Thursday, January 15, 2009

Old School Extreme

I enjoy comparing beer styles made by different breweries. It is interesting to see how individuals have chosen to interpret a particular style. This is never more enjoyable than comparing an English brewed beer with what an American brewer has decided to do with it. When you think about it, imperial stout is exactly what American brewers would love. It was extreme beer before beers became extreme. Standard strength IPAs were not enough for some American brewers and so imperial and double IPAs were concocted. Not so with Imperial stouts though.

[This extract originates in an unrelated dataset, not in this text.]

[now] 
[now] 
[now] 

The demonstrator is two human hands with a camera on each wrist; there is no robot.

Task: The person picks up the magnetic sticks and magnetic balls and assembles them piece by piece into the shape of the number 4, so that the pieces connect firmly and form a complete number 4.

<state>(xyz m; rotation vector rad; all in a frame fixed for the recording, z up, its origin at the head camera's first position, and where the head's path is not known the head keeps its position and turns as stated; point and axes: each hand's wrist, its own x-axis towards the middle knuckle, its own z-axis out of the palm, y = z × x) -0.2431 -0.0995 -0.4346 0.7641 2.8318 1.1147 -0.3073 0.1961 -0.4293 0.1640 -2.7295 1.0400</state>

All they had to do was brew it as strong as they dared and more than likely it would be a perfect example of imperial stout because the uncompromising colour, flavour and alcohol content fits right in with the extreme brewing ethos.

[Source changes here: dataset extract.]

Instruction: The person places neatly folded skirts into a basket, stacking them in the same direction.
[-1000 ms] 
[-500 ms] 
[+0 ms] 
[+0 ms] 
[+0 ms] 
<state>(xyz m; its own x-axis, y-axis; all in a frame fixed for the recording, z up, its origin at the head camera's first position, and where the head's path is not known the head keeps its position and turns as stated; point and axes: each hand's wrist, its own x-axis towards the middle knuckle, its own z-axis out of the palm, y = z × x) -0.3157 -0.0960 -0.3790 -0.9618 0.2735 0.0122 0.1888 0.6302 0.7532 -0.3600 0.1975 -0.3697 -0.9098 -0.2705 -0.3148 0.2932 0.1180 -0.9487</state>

Samuel Smith's Imperial Russian Stout is something of a tiddler in these stakes coming in at only 7.5%, but it doesn't disappoint on the flavour front with rich treacle on the nose that carries through into the mouth, supporting a pleasant fullness that is not overly viscous. It appears to be fairly well attenuated for a beer of its strength, not particularly bitter for a big stout and has the lovely velvet like roasted barley feel, but strangely I have experienced this to a greater degree in some stouts of normal strength. The carbonation is suitably low but still results in some satisfying foam cling to the glass at the end of it all.

Typically the American contender in tonight's events weighs in a little heavier at 10.8%. Stone Imperial Russian Stout is considerably more bitter, a great deal more viscous and amazingly, is impenetrable to light. Seriously. I held it up to the sixty watt bulb on my desk lamp and no light passed through. It's a black hole of a stout, sucking all light around it. It has little of the treacle flavour found in the English offering, instead giving up a small measure of the richer roast malt character that is typical of American dark beer. Coffee, liquorice and potent alcohol smack you on the nose, but it really comes to life after warming in the palm when a delightful spiciness develops. The Americans appear to have done it once again in the dark beer stakes. Someday a European dark beer will top them. I'd wager it'll come from Scandinavia.

2 comments:

Oblivious said...

The Samuel Smith's is a great beer, probably edging towards session beer on the west cost now days!

Must order some Stone Imperial Russian Stout sound amazing!

impymalting said...

While I'm in the US I must try to find Stone's Imperial Stout-- it sounds super yummy! I wonder how it will hold up against Rasputin, my favourite in the style.